What is less clear to me is what should we do for the start_frame=end_frame case where the standard urges us to return an empty frame. Or the more general end_frame > start_frame where the standard is not clear at all on my view. I myself l am leaning to follow the standard but Alessio included this point under the restrictive approach and most people voted for that. So we should probably move forward with having the restrictive view as well. That is, we will move forward with throwing assertions if:

Sombeody else that is not me put a date on that one as this is too much of a hard pill to swallow : )

DradeAW commented 11 months ago

@h-mayorquin You're not alone!

I know my comment probably won't change anything, since almost everybody prefers throwing errors, but I still wanted to give my opinion (but I respect the fact that the majority wins).

I also prefer doing it the "numpy way", where giving end_frame == start_frame returns an empty array. I think at some point, I used the fact that it didn't give an error to use "out-of-bounds" values. I think it can be useful (although yes, it can hide some errors), and since Python and Numpy does it this way, it makes more sense.

JoeZiminski commented 11 months ago

These are very good points, and the current discussion on documentation reminds again how important it is to check what the other main packages are doing and follow as best as possible. So any divergence should be done with very good reason.

In this case, I think there is a reason to deviate from the slicing behaviour of Python / Numpy. The purpose of these tools are to provide general purpose array structures that support a very broad number of cases. I can see how in the generalised concept of an array, trying to index end_frame == start_frame makes perfect sense, and should return an empty array. i.e. the question "What are the array elements between index 1:1" receives the answer "There are no array values between the indices 1:1".

However, in the context of spikeinterface, the concept is not of a generalised array but of an extracellular ephys timeseries. In this case, it does not make sense to try and index from and to the same timepoint, especially in the case of get_traces() after preprocessing in which it is commonly used. For example, I feel the question "Get me the pre-processed data between time 1s and 1s" should receive the answer "Why are you trying to do that? there are clearly no timepoints between the two times you have provided" (where of course timepoints are expressed as indices in the API, but what we are really representing is timepoints) .

h-mayorquin commented 2 months ago

One think that we did not discuss is whether we follow numpy convention of accepting slicing with None:

In [1]: np.arange(10)[None:]
Out[1]: array([0, 1, 2, 3, 4, 5, 6, 7, 8, 9])

In [2]: np.arange(10)[None:None]
Out[2]: array([0, 1, 2, 3, 4, 5, 6, 7, 8, 9])

In [3]: np.arange(10)[:None]
Out[3]: array([0, 1, 2, 3, 4, 5, 6, 7, 8, 9])

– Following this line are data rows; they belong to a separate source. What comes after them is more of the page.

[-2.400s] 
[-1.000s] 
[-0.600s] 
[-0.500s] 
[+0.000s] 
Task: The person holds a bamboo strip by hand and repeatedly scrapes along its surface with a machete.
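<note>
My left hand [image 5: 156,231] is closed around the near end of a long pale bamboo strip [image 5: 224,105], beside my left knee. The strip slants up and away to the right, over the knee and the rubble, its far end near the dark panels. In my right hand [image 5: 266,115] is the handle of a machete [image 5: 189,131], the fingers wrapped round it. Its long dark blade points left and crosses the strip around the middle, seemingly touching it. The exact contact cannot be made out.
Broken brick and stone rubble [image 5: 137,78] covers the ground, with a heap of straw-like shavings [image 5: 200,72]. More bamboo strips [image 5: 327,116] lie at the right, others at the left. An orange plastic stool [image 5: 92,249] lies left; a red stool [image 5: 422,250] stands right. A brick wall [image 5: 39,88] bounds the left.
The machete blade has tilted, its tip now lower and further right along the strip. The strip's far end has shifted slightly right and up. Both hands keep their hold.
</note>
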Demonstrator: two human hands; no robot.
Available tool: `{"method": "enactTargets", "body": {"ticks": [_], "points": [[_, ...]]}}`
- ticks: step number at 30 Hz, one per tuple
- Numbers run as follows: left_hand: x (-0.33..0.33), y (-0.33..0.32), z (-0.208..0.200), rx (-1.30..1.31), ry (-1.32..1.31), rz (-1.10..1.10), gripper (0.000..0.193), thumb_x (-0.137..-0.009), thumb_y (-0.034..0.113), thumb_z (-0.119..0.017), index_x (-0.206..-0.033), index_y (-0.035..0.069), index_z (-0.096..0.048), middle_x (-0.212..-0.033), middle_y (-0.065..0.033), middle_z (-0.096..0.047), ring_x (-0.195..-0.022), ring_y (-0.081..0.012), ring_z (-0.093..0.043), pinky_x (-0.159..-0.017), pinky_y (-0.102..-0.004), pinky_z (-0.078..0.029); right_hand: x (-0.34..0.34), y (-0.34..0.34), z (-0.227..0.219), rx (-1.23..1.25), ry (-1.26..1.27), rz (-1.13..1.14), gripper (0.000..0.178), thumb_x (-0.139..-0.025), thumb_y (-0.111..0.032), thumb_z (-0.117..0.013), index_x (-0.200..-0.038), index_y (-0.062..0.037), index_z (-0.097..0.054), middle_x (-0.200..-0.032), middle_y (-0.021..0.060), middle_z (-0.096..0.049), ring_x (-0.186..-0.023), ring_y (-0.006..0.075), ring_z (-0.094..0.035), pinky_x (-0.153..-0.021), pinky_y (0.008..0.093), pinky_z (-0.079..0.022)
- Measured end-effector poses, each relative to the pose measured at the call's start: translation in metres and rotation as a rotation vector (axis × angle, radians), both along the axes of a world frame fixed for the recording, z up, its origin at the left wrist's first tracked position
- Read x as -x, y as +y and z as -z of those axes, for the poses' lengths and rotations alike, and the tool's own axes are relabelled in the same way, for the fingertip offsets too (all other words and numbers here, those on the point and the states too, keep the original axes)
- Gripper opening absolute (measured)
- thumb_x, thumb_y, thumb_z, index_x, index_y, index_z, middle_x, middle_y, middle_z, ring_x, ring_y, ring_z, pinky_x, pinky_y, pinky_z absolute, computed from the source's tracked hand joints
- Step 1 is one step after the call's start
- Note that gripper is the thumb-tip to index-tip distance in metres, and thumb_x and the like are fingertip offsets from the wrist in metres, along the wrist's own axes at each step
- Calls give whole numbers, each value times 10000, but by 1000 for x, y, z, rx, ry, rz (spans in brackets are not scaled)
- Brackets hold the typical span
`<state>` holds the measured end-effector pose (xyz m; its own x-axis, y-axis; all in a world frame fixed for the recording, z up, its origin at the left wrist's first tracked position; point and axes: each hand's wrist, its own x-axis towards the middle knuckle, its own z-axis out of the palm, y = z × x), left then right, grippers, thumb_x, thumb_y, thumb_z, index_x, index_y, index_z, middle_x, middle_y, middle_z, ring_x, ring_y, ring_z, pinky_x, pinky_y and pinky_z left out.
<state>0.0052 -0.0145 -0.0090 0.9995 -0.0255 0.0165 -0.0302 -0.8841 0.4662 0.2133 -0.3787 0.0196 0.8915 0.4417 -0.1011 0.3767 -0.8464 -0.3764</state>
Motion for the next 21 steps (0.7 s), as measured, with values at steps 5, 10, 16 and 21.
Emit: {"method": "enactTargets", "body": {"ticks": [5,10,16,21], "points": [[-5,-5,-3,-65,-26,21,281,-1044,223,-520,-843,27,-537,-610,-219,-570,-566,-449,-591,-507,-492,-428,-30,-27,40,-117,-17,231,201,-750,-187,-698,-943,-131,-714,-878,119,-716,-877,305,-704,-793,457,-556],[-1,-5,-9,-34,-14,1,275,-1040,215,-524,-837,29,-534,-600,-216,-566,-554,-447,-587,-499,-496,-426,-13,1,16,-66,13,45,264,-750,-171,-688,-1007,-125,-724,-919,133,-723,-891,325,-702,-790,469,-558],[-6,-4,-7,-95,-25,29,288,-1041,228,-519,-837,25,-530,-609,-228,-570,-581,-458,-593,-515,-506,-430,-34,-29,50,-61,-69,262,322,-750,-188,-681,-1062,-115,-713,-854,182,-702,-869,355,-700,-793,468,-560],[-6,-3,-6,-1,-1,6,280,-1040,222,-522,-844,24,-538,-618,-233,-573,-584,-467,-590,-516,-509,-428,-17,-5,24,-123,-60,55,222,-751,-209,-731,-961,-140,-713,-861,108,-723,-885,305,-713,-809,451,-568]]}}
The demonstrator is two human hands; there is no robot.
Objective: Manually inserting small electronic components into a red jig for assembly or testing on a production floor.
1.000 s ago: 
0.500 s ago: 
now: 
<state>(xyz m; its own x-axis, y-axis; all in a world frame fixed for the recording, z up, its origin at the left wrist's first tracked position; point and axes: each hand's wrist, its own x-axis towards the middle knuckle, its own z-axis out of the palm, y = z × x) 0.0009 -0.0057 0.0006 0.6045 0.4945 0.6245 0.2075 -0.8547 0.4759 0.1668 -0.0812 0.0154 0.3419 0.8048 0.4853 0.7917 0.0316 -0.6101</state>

As a proponent above of "doing what numpy does" I think we should but given that slicing police side won above maybe you also want to throw an error here? @JoeZiminski @samuelgarcia @alejoe91 @samuelgarcia

I will add this to the next maintenace discussion topic so we can agree on this, wrote some guidelines and maybe close this issue.

This comes from the discussion in #3159 where the solution depends on the decision.

JoeZiminski commented 2 months ago

Good point @h-mayorquin for this I think if the user has explicitly passed None its okay to default to Numpy-like behaviour. I think this is what is done by default for BaseRecording.get_traces() as None is default args there?

h-mayorquin commented 2 months ago

It is a good point that taking the opposite stance would break backwards compatbility. I prefer to comply as much we the array standard as we can and this does:

https://data-apis.org/array-api/latest/API_specification/indexing.html#api-specification-indexing--page-root

Probably everbody agress with this one.